_Problem details_: Leaving the pictures aside, write out the whole listing below exactly.

_Provided material_:
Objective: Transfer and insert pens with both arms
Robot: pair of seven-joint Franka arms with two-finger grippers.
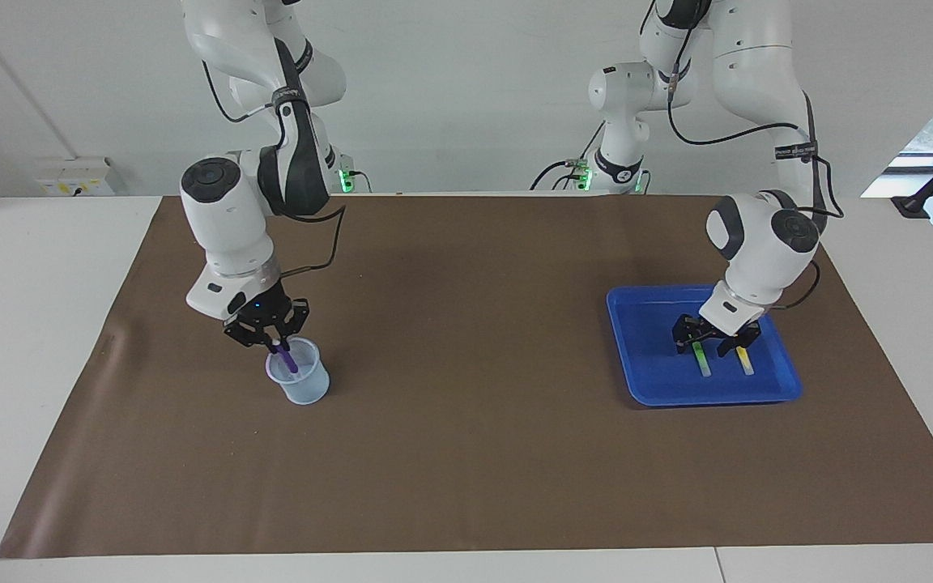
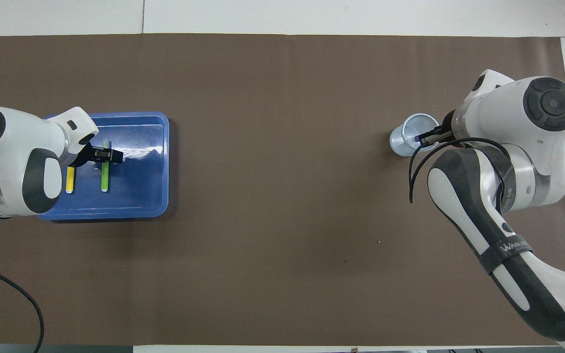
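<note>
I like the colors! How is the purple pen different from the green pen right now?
The purple pen stands tilted inside the clear cup, while the green pen lies flat in the blue tray. The purple pen is at the right arm's end of the table, under the right gripper; the green pen is at the left arm's end, under the left gripper, beside the yellow pen. Both are short, slim sticks.
</note>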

_Written solution_:
Objective: Transfer and insert pens with both arms
Robot: pair of seven-joint Franka arms with two-finger grippers.
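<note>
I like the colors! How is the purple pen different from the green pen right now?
The purple pen stands tilted inside the clear cup, while the green pen lies flat in the blue tray. The purple pen is at the right arm's end of the table, under the right gripper; the green pen is at the left arm's end, under the left gripper, beside the yellow pen. Both are short, slim sticks.
</note>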

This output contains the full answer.